Set down, exactly as written, the lines from the top of the data to the line that holds "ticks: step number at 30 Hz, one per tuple", and omit the pictures.

• Available data
================

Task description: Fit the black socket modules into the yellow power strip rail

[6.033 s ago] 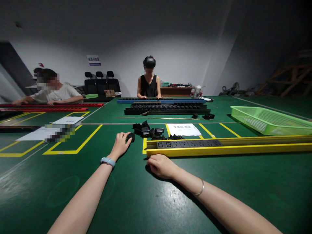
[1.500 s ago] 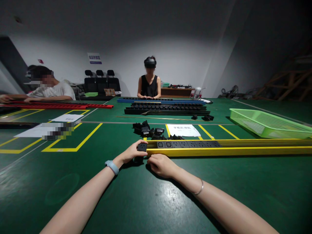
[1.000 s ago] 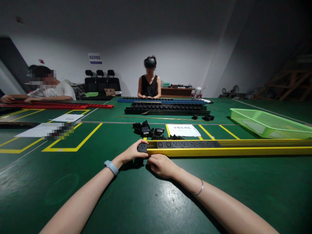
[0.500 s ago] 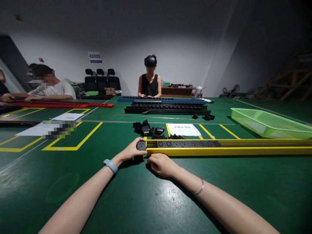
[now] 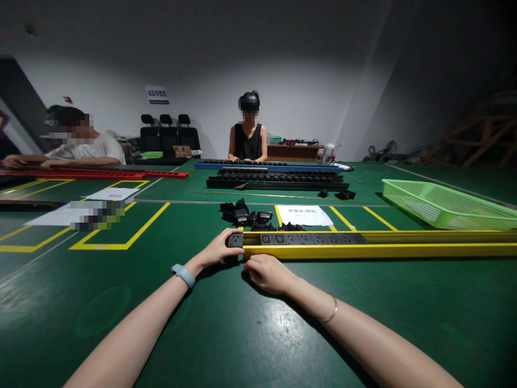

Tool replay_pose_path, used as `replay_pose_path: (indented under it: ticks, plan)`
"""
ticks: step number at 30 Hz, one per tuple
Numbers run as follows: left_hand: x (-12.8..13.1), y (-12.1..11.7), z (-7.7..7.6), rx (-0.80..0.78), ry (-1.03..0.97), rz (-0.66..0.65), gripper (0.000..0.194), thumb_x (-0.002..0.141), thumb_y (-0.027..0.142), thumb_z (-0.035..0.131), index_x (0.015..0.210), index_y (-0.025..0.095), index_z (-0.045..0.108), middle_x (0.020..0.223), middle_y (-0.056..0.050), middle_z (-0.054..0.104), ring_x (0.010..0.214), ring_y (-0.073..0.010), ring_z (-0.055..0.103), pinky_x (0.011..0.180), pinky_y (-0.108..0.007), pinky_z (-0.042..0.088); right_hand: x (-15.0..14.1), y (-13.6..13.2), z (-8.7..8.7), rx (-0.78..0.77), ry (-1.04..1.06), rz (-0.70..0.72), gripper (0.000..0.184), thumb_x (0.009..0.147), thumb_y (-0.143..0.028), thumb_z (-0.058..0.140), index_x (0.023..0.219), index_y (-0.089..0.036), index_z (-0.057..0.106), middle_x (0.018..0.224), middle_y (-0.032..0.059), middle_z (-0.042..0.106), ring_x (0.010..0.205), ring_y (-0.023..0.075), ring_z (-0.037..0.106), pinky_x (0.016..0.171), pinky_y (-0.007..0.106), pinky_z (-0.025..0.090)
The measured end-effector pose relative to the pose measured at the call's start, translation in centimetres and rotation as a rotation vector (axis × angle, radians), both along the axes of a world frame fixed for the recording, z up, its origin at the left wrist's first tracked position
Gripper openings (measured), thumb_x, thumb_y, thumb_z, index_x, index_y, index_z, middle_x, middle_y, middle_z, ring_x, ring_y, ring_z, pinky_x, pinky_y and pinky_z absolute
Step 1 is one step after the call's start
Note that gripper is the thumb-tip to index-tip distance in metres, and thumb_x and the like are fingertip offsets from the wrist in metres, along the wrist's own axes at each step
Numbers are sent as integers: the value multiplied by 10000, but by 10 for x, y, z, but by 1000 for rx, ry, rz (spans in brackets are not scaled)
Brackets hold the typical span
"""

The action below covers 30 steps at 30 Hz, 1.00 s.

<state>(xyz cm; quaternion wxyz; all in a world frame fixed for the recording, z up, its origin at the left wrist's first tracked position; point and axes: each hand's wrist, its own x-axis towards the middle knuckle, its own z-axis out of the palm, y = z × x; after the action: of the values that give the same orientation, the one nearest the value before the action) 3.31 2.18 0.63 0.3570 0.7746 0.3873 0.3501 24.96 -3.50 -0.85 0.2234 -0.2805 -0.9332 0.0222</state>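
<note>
A black socket module (image 5: 235, 240) is pinched between the thumb and fingers of my left hand (image 5: 220, 247), at the open left end of a long yellow channel (image 5: 323, 251). It lines up with the channel's mouth. Inside the channel sits a row of several black socket modules (image 5: 311, 238), with a bare stretch of channel between them and the held one. My right hand (image 5: 266, 272) is curled closed against the front wall of the channel near its left end. What its fingers hold, if anything, is hidden.
Behind the channel lie a pile of loose black modules (image 5: 241, 211) and a printed white sheet (image 5: 305, 215). A green basket (image 5: 444, 205) stands at right. Farther back are black strips (image 5: 278, 183), a blue strip (image 5: 226, 166) and two co-workers, one handling red strips (image 5: 161, 174).
The module in my left hand has shifted slightly right, closer against the channel's end. My right hand has stayed in place.
</note>
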Motion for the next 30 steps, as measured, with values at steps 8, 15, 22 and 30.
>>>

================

• Solution to the problem
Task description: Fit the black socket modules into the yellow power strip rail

[6.033 s ago] 
[1.500 s ago] 
[1.000 s ago] 
[0.500 s ago] 
[now] 

Tool replay_pose_path, used as `replay_pose_path: (indented under it: ticks, plan)`
"""
ticks: step number at 30 Hz, one per tuple

The answer given here is complete.